While 3.2-compliant, this boxed expression is not supported in clang 3.1. So you must exercise care when using constants like INT_MIN and INT_MAX. As the clang-site documentation points out, these items are defined as follows:

#define INT_MAX   2147483647  /* max value for an int */
#define INT_MIN   (-2147483647-1) /* min value for an int */

Notice how INT_MAX refers to a plain literal, while INT_MIN is evaluated as an expression. @INT_MAX works in clang 3.1 but @INT_MIN will not work until clang 3.2.

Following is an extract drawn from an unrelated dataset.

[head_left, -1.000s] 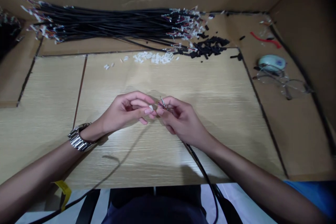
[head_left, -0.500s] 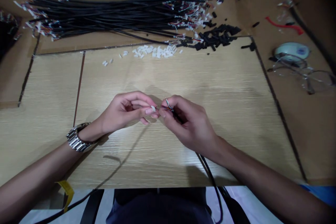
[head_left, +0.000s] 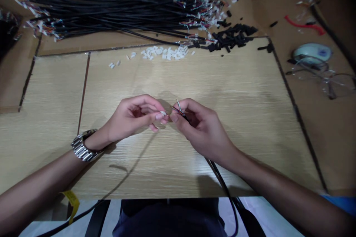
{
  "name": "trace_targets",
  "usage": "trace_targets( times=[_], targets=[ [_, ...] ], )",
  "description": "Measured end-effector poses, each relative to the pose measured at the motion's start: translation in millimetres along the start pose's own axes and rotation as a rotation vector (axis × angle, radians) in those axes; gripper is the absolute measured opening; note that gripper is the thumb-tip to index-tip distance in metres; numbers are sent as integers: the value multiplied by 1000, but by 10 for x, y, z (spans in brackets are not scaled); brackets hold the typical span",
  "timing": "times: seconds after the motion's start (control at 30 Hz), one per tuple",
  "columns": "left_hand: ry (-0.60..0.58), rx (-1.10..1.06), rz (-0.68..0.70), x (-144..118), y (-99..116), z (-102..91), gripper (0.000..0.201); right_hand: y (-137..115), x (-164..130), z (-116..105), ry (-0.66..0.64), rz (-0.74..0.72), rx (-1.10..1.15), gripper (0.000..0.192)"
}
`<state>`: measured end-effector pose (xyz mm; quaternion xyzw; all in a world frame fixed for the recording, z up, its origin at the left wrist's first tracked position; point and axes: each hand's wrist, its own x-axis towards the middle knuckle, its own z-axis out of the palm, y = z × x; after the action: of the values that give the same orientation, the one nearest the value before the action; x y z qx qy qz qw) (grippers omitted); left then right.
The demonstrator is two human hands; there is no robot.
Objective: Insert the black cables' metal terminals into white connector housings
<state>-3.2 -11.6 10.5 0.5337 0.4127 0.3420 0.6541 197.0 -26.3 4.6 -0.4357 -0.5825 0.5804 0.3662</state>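
Observation:
My left hand (head_left: 133, 116), with a metal watch (head_left: 82, 145) on its wrist, pinches a small white connector housing (head_left: 162, 113) between thumb and forefinger. My right hand (head_left: 200, 129) grips the end of a black cable (head_left: 222, 187), whose thin coloured wires with metal tips (head_left: 178, 106) stick up between the fingers. The wire ends nearly touch the white housing. The cable runs from my right hand down over the table's front edge. Both hands hover just above the wood-grain table (head_left: 236, 92).
A long bundle of black cables (head_left: 111, 16) with stripped ends lies across the back. In front of it sit a heap of white housings (head_left: 164, 52) and a heap of black sleeves (head_left: 230, 37). Eyeglasses (head_left: 325, 77) and a pale oval object (head_left: 313, 52) lie at right.
The view tilted slightly, so the back of the table appears higher in the frame. My right hand shifted a little to the right and turned the wire ends; my left hand stayed put.

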Motion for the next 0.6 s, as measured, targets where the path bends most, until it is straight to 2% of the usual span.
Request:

There are other considerations to think about as full support for boxing rolls out. Take enums for example. While you'd think you should be able to define an enum and then use them directly, allowing user-defined sequences that start with an @ and continue with text could cause issues. Observe the following poorly chosen enum:

enum {interface, implementation, protocol};

You might imagine you could create an NSNumber with the value 2 by defining:

NSNumber *which = @protocol;

That would, quite obviously, be bad. Boxing prevents any conflict with current and future @-delimited literals:

NSNumber *which = @(protocol); // [NSNumber  numberWithInt:2];

The boolean @YES and @NO, which produce number objects equivalent to [NSNumber numberWithBool:YES] and [NSNumber numberWithBool:NO] should be in a compliant 3.1 release. A caution: check for actual support in the compiler you use. Details follow later in this write-up.

Boxed expressions are not limited to numbers. They work for strings as well. The following assignment evaluates the results of strstr and forms an NSString from the results (i.e. @"World!").